Book: Virgin Trails: A Secular Pilgrimage by Robert Ward
Reviews:
“…open-minded, thought-provoking and, best of all, highly entertaining. This is a notable debut from a writer we’ll hear from again.”
-The Globe and Mail
“…hilarious, moving, thoughtful, and delightfully written…”
-The Georgia Straight
“…a celebration of the power of stories…”
-Winnipeg Free Press
In Medieval and Renaissance Europe, countless humble journeyman painters made their livings depicting the Virgin Mary. Their names have long been erased by time; they are remembered today only as madonnari, madonna painters. In Virgin Trails, Robert Ward sets out to become a modern-day madonnaro, painting a contemporary portrait of the most beloved figure in Catholic theology.
Mary doesn’t say much in the Bible; our image of her has been built piece by piece over two millennia. To discover her, Ward turns to the great Marian cathedrals, shrines and pilgrimages of Christian Europe. From Paris to Lourdes, from the Camino de Santiago to Loreto, his curious, wry and intelligent quest to find the truth of Mary unfolds.
Full of Chaucerian colour, character and conversation, Virgin Trails is as much a portrait of the people Ward meets and the places he visits as it is of Mary. It is at once a thought-provoking examination of the nature of religion and belief, and an affirmation of the beauty of the human spirit.
From the Author:
I may not be the author the Catholic Church would have commissioned to write Virgin Trails. Yet I don’t think you need to be Catholic to feel the attraction of this universal Mother.
My initial plan was to write a general introduction to pilgrimages, but over the course of my travels I kept bumping into Mary, always wearing some new form. She was whoever her people needed her to be; in Lourdes, a figure of light; on the Camino, the Earth Mother with her child in her lap; by the Atlantic shore, Stella Maris, the star of the sea, rescuing sailors from the wild waves. I began to search out the Virgin’s holy places, gathering as I went the beautiful stories that have accrued around her.

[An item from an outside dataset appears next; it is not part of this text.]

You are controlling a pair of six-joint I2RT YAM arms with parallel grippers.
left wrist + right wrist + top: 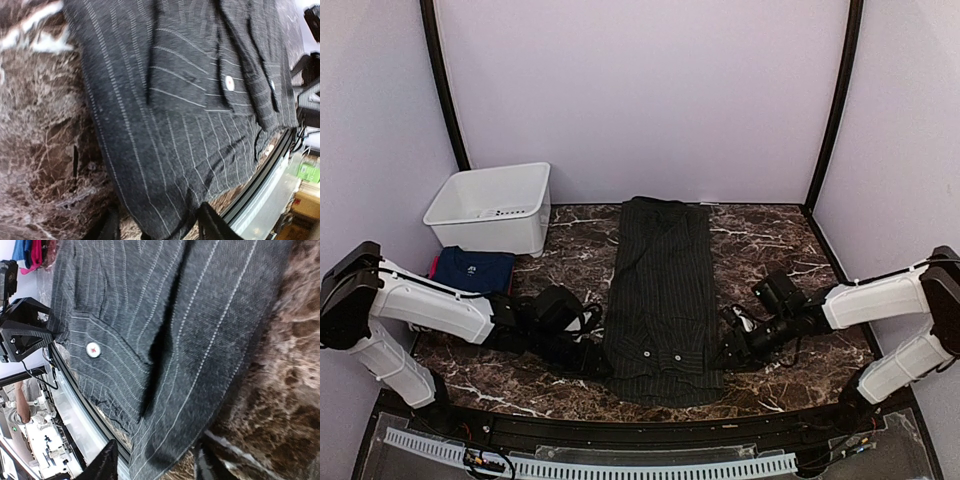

What took me by surprise when the book was published was the warm response bestowed on it by many Catholics. Just before my first public reading, a very earnest audience member warned me that she had a special devotion to the Blessed Virgin and if I said anything “wrong” about her, she would “stand up and holler.” Not only did she stay quietly seated through the reading, she picked up a copy of the book afterwards. You can probably guess who I thanked for that.